Can this vulnerability be exploited if the music server is behind a firewall or not directly internet-facing?

Yes. Any network path that reaches the web server—whether from the internet, internal network, or VPN—is exploitable. A music server behind a firewall accessible only to internal users is still at risk from compromised internal hosts or malicious insiders.

What files are most at risk of being leaked?

Configuration files (database credentials, API keys), application source code, system files (/etc/passwd, environment files), web server logs, and any data stored in the application directory or above. The attacker can enumerate and read any file the web server process has permission to access.

Is there a workaround if we cannot patch immediately?

Network segmentation is the primary interim control. Restrict network access to the music server to only authorized users and systems using firewall rules or network segmentation. Deploy a WAF rule set to block requests with path traversal patterns. Monitor logs aggressively. However, these are not substitutes for patching; treat them as temporary measures only.

Why is this not on the CISA KEV list yet?

The KEV catalog is updated based on evidence of active exploitation in the wild. This vulnerability may not yet have sufficient public evidence of weaponization or coordinated attacks. However, lack of KEV status does not indicate lower risk; the CVSS score and technical characteristics make it exploitable and dangerous.
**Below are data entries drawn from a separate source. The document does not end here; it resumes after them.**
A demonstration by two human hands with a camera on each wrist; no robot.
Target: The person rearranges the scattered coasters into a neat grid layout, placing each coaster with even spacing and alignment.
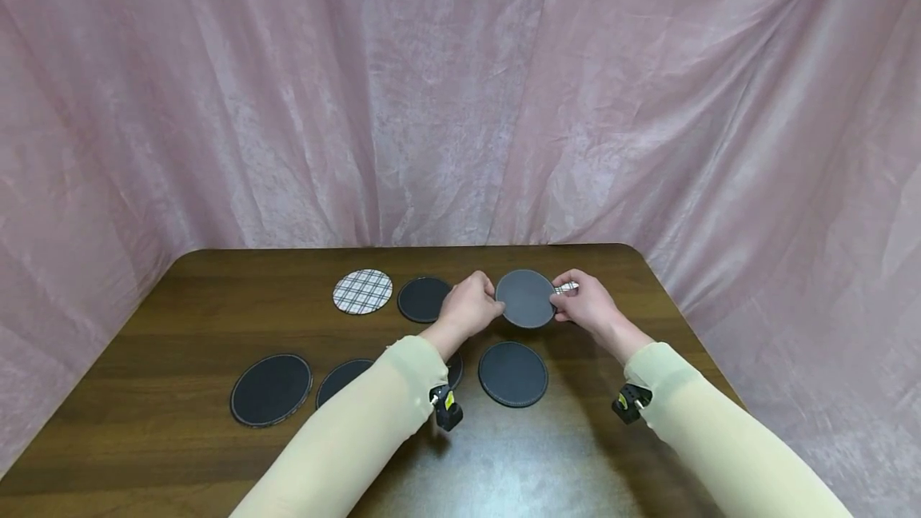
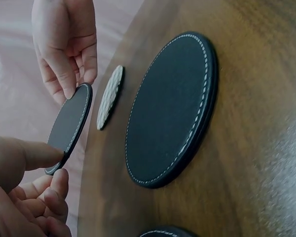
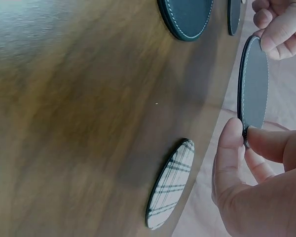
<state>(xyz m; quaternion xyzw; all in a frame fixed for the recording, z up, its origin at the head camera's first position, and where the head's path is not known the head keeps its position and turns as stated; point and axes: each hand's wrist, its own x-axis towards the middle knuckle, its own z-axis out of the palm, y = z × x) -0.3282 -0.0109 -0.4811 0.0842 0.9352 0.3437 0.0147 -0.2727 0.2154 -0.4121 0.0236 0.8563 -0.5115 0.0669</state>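
Note:
A round dark coaster [image 1: 526,299] with pale edge stitching is held up above the table, its plain face toward me. My left hand [image 1: 469,307] pinches its left edge between thumb and fingers. At the opposite edge, my right hand [image 1: 586,307] pinches it the same way. Below it on the wood lies another black stitched coaster [image 2: 170,111], flat and near the left wrist. A plaid white coaster [image 3: 171,185] rests on the table beneath the right hand, mostly hidden by that hand in the head view.
Farther left on the brown table [image 1: 180,326] lie a plaid coaster [image 1: 363,292] and a black coaster [image 1: 423,300] in the back row. Nearer, a black coaster [image 1: 271,390] sits left of others partly covered by my left sleeve. Pink curtains [image 1: 446,102] hang behind.

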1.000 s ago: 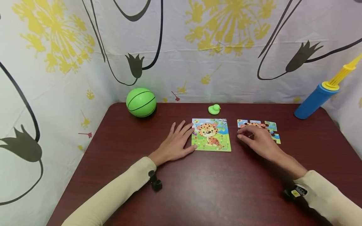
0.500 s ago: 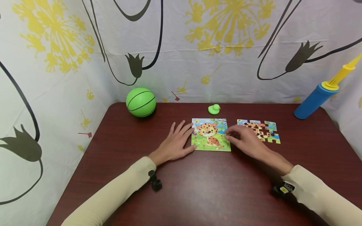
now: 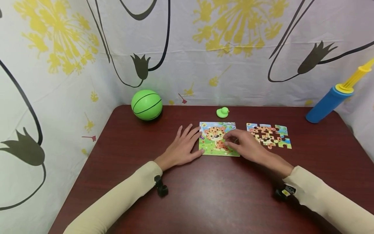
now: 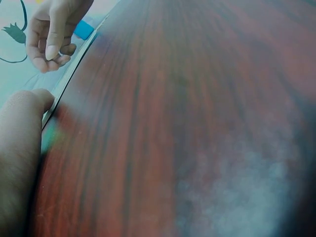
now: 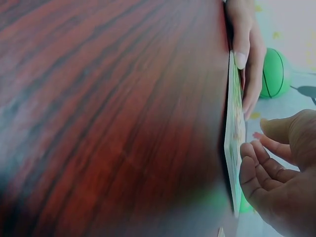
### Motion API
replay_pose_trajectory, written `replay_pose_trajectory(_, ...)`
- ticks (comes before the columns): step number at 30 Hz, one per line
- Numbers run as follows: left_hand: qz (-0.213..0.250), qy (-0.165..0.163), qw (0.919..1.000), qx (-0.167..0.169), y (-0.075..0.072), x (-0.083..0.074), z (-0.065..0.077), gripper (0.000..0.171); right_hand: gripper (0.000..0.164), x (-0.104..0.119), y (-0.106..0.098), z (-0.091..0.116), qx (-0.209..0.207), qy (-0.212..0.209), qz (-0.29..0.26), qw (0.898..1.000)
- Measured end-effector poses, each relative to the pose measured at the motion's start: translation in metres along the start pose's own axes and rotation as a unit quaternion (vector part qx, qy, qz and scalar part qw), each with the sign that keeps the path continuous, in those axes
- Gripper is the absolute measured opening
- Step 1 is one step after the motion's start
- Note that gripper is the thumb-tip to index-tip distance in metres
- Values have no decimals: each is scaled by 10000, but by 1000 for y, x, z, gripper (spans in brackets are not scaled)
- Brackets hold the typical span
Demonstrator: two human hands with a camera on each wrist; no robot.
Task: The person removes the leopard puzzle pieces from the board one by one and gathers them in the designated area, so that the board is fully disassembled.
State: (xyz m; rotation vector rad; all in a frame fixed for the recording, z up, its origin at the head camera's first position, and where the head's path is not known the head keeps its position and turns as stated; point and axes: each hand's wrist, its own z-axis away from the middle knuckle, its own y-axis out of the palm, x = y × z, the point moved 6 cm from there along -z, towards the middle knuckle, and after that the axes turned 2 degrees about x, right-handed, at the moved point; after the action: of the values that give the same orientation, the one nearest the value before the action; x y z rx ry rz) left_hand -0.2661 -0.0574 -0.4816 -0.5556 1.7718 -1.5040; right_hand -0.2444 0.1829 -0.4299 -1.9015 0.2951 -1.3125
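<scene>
A square leopard-cub puzzle board lies on the table. My left hand rests palm down at its left side, fingers spread, with fingertips and thumb at the edge. Over the board's right half hovers my right hand, its thumb and forefinger bent toward each other near the cub's body. The right wrist view shows a gap between the right thumb and the loosely curled fingers, with nothing held there, just off the board's thin edge. Partly joined puzzle pieces lie right of the board.
Behind the board sits a green toy duck. A green ball stands at the back left, and a blue and yellow hand pump at the back right. Patterned cloth hangs behind the dark wood table.
My right hand has moved left from the puzzle pieces to above the board, uncovering more of the pieces. My left hand has stayed at the board's left edge.
</scene>
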Motion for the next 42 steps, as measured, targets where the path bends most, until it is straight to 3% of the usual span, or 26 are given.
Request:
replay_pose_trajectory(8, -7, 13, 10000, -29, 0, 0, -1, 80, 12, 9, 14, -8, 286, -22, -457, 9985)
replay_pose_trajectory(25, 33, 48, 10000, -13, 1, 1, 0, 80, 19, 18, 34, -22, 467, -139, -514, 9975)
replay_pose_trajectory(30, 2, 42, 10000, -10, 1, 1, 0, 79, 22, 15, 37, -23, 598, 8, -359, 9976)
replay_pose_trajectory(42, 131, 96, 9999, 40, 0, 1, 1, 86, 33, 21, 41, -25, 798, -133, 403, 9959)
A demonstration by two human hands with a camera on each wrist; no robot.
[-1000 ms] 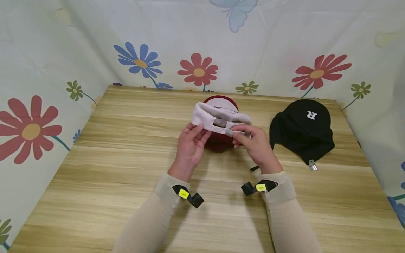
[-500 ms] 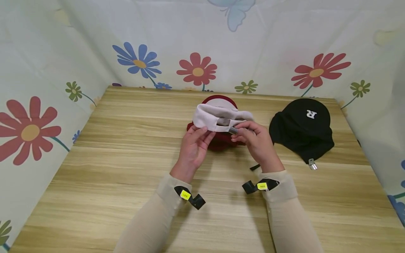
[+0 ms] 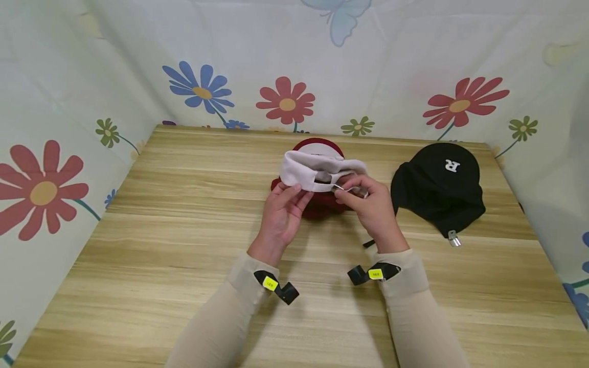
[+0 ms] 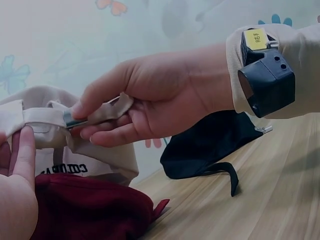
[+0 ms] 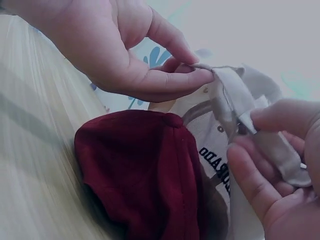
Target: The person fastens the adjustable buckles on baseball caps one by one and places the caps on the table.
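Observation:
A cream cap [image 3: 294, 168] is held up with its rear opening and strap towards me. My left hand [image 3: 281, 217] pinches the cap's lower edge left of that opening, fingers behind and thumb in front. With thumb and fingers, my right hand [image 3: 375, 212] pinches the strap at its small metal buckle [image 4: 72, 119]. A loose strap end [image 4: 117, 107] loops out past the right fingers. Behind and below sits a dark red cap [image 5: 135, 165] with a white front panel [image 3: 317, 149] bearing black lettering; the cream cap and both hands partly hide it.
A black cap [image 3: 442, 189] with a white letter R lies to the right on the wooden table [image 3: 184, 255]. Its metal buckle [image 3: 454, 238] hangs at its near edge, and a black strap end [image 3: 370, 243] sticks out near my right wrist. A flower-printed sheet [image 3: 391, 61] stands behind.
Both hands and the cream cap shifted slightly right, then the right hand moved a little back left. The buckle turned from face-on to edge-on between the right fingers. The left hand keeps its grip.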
This analysis is provided for informational and defensive security purposes only. Patch version numbers and vendor-specific guidance should be verified directly against official Lyrion Music Server advisories before deployment. No exploit code or weaponized proof-of-concept is included or endorsed. Organizations should conduct their own risk assessment and testing in non-production environments before applying patches. SEC.co does not warrant the completeness or accuracy of external vendor advisories and recommends direct consultation with Lyrion support for deployment-specific questions. Source: NVD (public-domain), retrieved 2026-07-14. Analysis generated by SEC.co (claude-haiku-4-5).